- [WHAT YOU HAVE TO DO]: Go to the line holding "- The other" in the data below and repeat it exactly, then each line after it up to and including the one holding "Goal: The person". Omit pictures.
^^^^^^^^
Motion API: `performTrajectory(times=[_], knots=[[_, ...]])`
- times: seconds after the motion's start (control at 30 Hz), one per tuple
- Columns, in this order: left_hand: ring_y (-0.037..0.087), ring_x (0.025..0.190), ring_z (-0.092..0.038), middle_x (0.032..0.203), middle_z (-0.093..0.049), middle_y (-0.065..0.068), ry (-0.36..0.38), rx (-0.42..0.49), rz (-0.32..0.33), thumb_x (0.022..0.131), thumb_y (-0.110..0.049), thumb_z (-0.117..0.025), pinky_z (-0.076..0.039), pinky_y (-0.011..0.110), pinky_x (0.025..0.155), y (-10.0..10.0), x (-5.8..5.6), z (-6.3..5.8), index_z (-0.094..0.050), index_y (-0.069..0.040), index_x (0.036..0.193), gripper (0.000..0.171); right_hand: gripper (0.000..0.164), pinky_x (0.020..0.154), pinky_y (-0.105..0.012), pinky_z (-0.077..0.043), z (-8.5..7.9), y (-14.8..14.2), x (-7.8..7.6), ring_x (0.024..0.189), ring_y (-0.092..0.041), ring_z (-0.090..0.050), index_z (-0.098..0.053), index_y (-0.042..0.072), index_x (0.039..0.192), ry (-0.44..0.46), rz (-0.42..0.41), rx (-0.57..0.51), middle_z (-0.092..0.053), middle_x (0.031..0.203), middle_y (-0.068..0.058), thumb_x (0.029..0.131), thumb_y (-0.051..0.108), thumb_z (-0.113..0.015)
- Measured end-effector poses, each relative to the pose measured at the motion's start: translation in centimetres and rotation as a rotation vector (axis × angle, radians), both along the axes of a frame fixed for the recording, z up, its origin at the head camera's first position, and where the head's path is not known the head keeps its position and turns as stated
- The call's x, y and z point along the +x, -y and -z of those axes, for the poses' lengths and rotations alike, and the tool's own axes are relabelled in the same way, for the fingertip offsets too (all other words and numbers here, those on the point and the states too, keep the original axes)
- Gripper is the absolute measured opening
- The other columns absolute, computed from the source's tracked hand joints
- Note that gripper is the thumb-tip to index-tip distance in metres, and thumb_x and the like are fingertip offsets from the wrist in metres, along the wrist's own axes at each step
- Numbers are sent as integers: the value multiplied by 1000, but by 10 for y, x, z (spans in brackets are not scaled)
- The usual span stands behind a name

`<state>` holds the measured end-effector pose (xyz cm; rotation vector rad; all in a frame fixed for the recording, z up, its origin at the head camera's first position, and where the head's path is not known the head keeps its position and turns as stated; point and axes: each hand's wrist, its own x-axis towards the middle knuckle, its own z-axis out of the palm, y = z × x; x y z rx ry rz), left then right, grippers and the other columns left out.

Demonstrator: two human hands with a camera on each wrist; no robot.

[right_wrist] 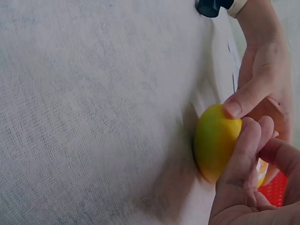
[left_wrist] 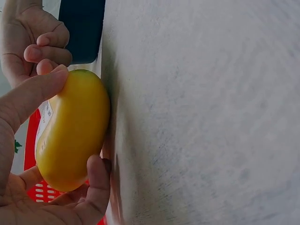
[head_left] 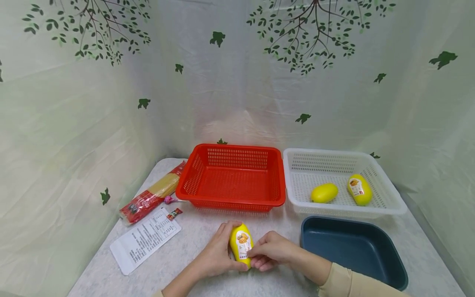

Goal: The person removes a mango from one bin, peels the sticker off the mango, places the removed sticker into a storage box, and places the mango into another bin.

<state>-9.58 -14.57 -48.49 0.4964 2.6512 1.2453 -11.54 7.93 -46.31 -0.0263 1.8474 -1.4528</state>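
Note:
A yellow mango point(head_left: 237, 241) with a white printed label point(head_left: 243, 244) stands near the table's front edge. My left hand point(head_left: 219, 253) grips it from the left, thumb at the near end and fingers at the far end. In the left wrist view the mango point(left_wrist: 75, 129) sits between that thumb and the fingers. My right hand point(head_left: 271, 252) is at the label's lower right edge, thumb and forefinger pinching there. The right wrist view shows the fingers of the right hand point(right_wrist: 253, 173) bent against the label side of the mango point(right_wrist: 218, 145); they partly hide the label.
A red basket point(head_left: 230, 204) stands behind the hands. The white basket point(head_left: 345, 212) at right holds two mangoes point(head_left: 324, 193), one labelled. A dark blue tub point(head_left: 356, 243) is by the right forearm. At left lie a noodle packet point(head_left: 148, 200), a printed sheet point(head_left: 144, 243) and small candies point(head_left: 174, 213).

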Motion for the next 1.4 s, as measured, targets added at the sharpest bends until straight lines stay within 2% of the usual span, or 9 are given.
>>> performTrajectory(times=[0.1, 0.27, 0.47, 0.87, 1.23, 1.4], knots=[[16, 103, -53, 135, -53, 4, 13, 23, 5, 66, -32, -103, -51, 23, 78, -1, 0, 1, -46, -18, 149, 102, 18, 53, -14, -55, 0, 2, 1, 53, -1, -64, -78, 1, 86, 3, 17, -25, -72, 66, 2, 95, 17, -78], [16, 105, -53, 136, -53, 5, 22, 44, 8, 66, -30, -103, -50, 22, 79, -1, 0, 2, -46, -19, 149, 101, 18, 53, -13, -53, 3, 2, 2, 52, 0, -62, -78, 3, 86, 30, 46, -45, -71, 65, 3, 96, 18, -77], [13, 89, -58, 139, -51, 9, 65, 115, 38, 67, -21, -102, -56, 22, 70, -1, -2, 2, -46, -20, 151, 100, 18, 54, -12, -53, 2, 3, 3, 52, 1, -60, -76, 7, 82, 65, 76, -80, -70, 64, 4, 96, 19, -76], [13, 91, -58, 142, -49, 10, 78, 148, 58, 66, -14, -102, -58, 22, 71, -1, -5, 0, -46, -18, 153, 103, 18, 55, -13, -53, -4, 4, 3, 52, 1, -60, -77, 5, 83, 75, 102, -104, -69, 63, 5, 96, 18, -75], [19, 82, -61, 142, -49, 13, 72, 175, 64, 64, -8, -102, -58, 22, 67, -3, -5, 0, -46, -19, 152, 104, 17, 56, -12, -53, -6, 3, 2, 53, 1, -61, -78, 6, 87, 99, 116, -106, -69, 63, 6, 97, 19, -74], [15, 84, -61, 143, -49, 10, 80, 160, 59, 64, -8, -101, -59, 23, 70, -4, -4, 0, -46, -21, 152, 105, 16, 56, -11, -53, -7, 2, 3, 53, 1, -60, -77, 6, 87, 103, 126, -112, -69, 63, 6, 97, 18, -73]])
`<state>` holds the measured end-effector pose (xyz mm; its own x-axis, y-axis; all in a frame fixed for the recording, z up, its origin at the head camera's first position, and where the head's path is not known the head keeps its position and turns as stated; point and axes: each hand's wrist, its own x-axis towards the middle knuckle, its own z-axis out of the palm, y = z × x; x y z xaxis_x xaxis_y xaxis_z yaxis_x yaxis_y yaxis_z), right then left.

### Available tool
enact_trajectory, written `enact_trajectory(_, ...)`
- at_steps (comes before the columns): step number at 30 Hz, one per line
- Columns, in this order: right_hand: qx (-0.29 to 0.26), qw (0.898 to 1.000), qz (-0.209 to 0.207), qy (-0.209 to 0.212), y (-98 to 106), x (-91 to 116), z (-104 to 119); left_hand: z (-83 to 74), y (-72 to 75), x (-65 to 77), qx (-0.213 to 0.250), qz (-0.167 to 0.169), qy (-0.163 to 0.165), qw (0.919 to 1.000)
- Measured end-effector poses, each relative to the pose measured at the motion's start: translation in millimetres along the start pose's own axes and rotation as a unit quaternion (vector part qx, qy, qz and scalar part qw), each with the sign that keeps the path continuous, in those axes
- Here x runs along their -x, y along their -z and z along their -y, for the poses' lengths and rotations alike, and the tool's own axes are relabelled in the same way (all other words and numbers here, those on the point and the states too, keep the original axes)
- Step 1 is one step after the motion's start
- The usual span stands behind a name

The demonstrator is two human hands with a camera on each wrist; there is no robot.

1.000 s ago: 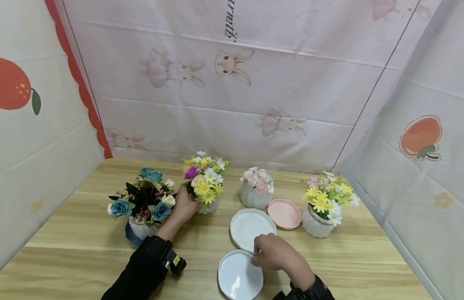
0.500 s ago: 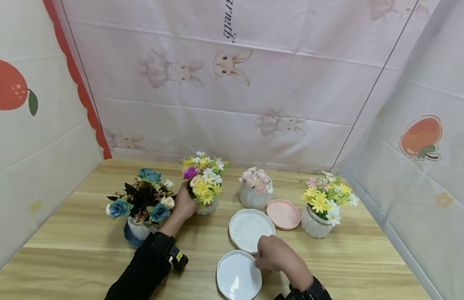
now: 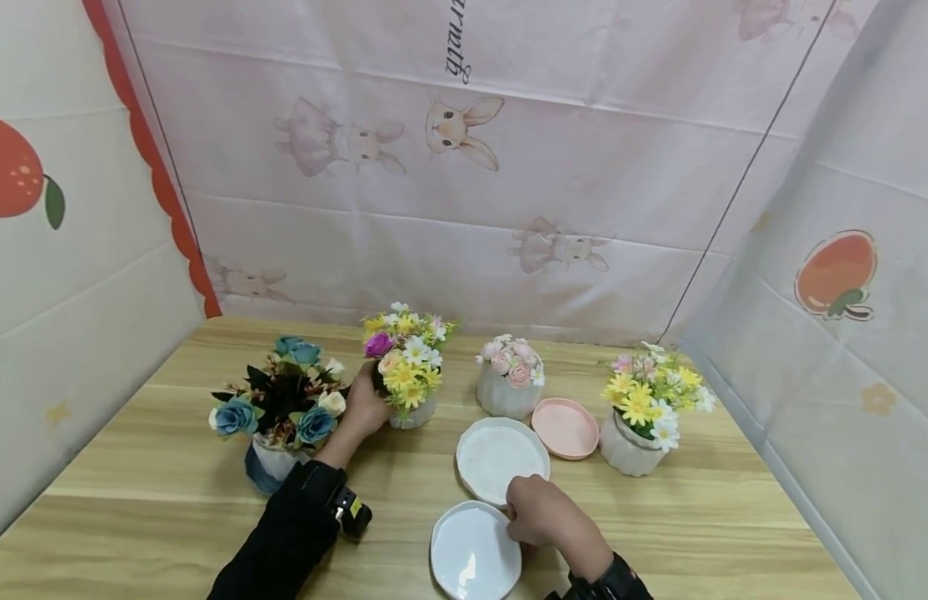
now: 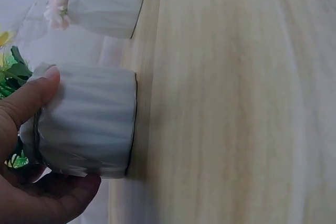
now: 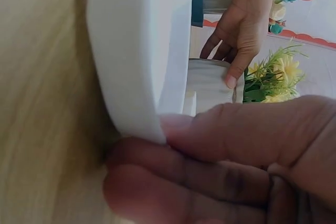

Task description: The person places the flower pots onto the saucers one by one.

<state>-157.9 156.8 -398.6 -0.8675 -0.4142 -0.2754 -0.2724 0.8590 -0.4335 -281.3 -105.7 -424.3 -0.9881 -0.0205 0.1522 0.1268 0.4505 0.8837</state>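
My left hand [image 3: 368, 403] holds a pale ribbed flowerpot [image 4: 89, 121] by its upper part, thumb on one side and fingers on the other. Yellow, white and purple flowers [image 3: 407, 358] fill that pot, which stands on the table. In the head view, my right hand [image 3: 542, 515] is at the right edge of the nearer white plate [image 3: 475, 550]. Seen from the right wrist, the thumb [image 5: 210, 132] and fingers pinch this plate's rim. A second white plate [image 3: 501, 458] lies just behind it.
A pot with blue roses [image 3: 280, 408] stands on a dark blue dish [image 3: 260, 475] at the left. Behind the plates are a pot of pink flowers [image 3: 511, 387] and a small pink dish [image 3: 565, 429]. Another pot with yellow flowers [image 3: 635, 450] stands at the right.
The right hand's fingers have closed in on the nearer plate's right rim, shifting slightly. The left hand stays on its flowerpot, and the pots and plates keep their places.
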Motion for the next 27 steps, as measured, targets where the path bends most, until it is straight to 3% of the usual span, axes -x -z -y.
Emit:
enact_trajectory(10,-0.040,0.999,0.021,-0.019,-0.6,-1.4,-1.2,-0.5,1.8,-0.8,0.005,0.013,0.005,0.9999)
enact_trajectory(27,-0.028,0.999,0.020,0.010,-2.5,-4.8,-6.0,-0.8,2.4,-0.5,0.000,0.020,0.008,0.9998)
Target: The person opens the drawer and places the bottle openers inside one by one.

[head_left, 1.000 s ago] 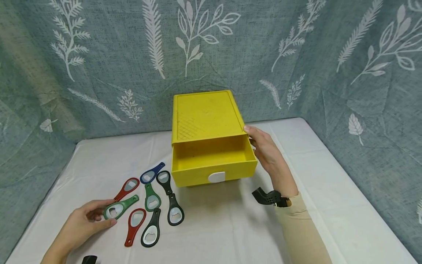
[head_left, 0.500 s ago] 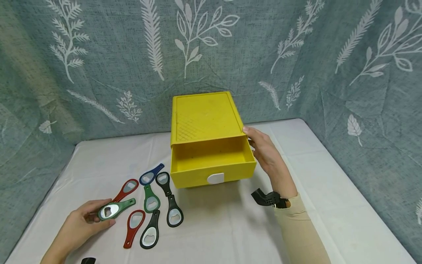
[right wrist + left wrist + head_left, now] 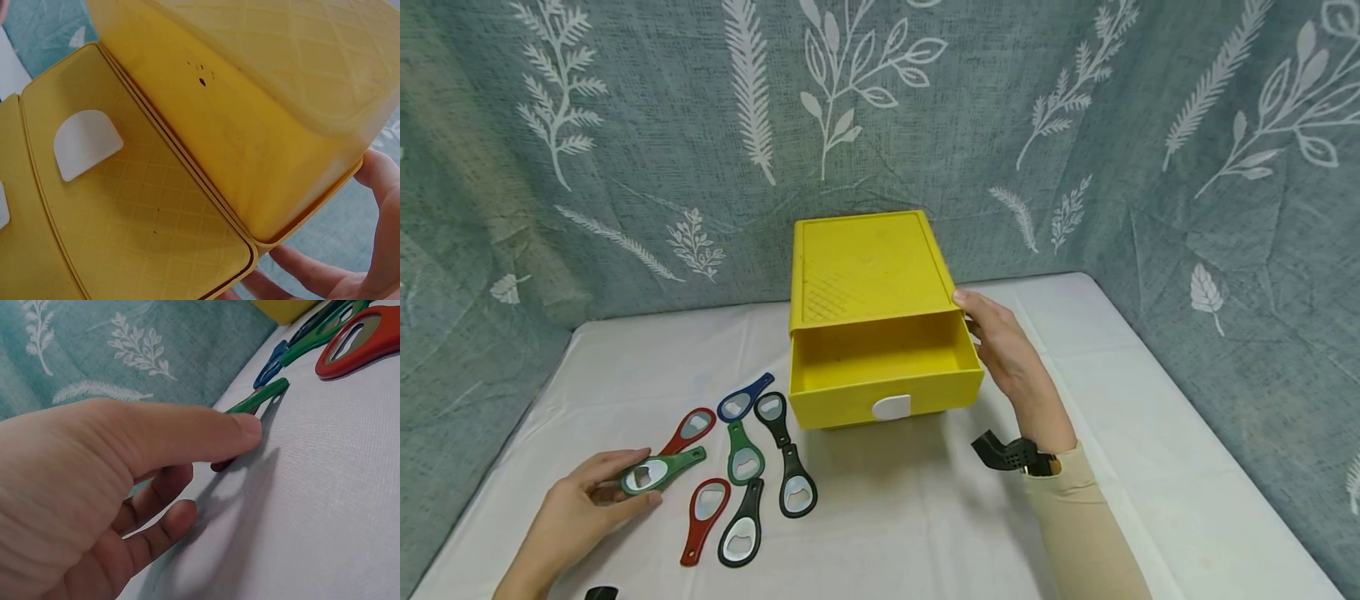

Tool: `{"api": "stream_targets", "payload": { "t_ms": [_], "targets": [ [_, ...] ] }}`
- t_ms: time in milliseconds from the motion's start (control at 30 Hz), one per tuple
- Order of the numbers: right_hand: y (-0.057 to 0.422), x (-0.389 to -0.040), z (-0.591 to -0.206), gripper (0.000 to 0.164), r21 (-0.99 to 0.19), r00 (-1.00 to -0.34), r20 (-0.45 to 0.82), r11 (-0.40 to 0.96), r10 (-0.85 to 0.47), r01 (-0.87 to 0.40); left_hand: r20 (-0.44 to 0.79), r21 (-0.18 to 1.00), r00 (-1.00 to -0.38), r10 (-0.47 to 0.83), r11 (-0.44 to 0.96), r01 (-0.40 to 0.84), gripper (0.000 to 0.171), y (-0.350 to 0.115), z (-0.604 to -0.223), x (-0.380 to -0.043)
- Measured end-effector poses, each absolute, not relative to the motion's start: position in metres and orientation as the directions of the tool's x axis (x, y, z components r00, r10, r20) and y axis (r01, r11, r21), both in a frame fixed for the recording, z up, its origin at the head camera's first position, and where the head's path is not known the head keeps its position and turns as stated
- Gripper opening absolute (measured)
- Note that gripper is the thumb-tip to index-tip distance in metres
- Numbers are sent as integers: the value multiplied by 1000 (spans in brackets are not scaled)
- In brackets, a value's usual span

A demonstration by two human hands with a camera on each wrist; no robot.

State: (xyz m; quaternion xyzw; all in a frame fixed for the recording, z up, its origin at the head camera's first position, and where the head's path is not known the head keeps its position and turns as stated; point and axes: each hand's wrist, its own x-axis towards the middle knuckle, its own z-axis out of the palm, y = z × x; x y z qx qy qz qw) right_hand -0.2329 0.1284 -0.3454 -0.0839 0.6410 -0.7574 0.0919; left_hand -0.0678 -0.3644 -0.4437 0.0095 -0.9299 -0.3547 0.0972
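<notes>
My left hand (image 3: 568,517) pinches a green bottle opener (image 3: 683,461) by its round end between thumb and fingers, its handle angled up to the right. In the left wrist view the thumb covers most of this opener (image 3: 275,390), which casts a shadow on the cloth. A red opener (image 3: 688,430) lies partly behind it. My right hand (image 3: 1011,350) holds the right side of a yellow drawer box (image 3: 872,262), thumb at the top front corner. The box's top drawer (image 3: 838,407) is pulled out and bare inside; it has a white handle (image 3: 892,407).
Right of my left hand lie another red opener (image 3: 697,533), a second green one (image 3: 739,437), a blue one (image 3: 752,392) and several black ones (image 3: 752,500). White cloth (image 3: 910,517) covers the table. A leaf-patterned curtain (image 3: 700,125) hangs behind the box.
The green opener in my left hand has shifted slightly left and turned a little flatter. My right hand stays on the yellow box, and the other openers lie as before.
</notes>
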Motion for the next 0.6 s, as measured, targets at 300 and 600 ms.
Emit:
{"api": "stream_targets", "payload": {
  "t_ms": [300, 600],
  "targets": [
    [128, -233, -345, 53, -987, -970, 7, -157, -242, 32, 286, 732, -944, -164, 673, 105, 55, -362, -441, -66],
    [127, -234, -347, 51, -987, -972, 4, -155, -236, 34, 388, 899, -857, -339, 344, 271, 60, -331, -399, -69]
  ]
}}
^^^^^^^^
- [WRITTEN SOLUTION]:
- The other columns absolute, computed from the source's tracked hand joints
- Note that gripper is the thumb-tip to index-tip distance in metres, and thumb_x and the like are fingertip offsets from the wrist in metres, along the wrist's own axes at each step
- Numbers are sent as integers: the value multiplied by 1000, but by 10 for y, x, z (spans in brackets are not scaled)
- The usual span stands behind a name

`<state>` holds the measured end-effector pose (xyz cm; rotation vector rad; all in a frame fixed for the recording, z up, its origin at the head camera's first position, and where the head's path is not known the head keeps its position and turns as stated; point and axes: each hand's wrist, its own x-axis towards the middle knuckle, its own z-axis out of the palm, y = z × x; x y z rx ry rz), left then right, grippers and the other columns left out.

Demonstrator: two human hands with a camera on each wrist; no robot.

[right_wrist] 
[left_wrist] 
[head_left] 

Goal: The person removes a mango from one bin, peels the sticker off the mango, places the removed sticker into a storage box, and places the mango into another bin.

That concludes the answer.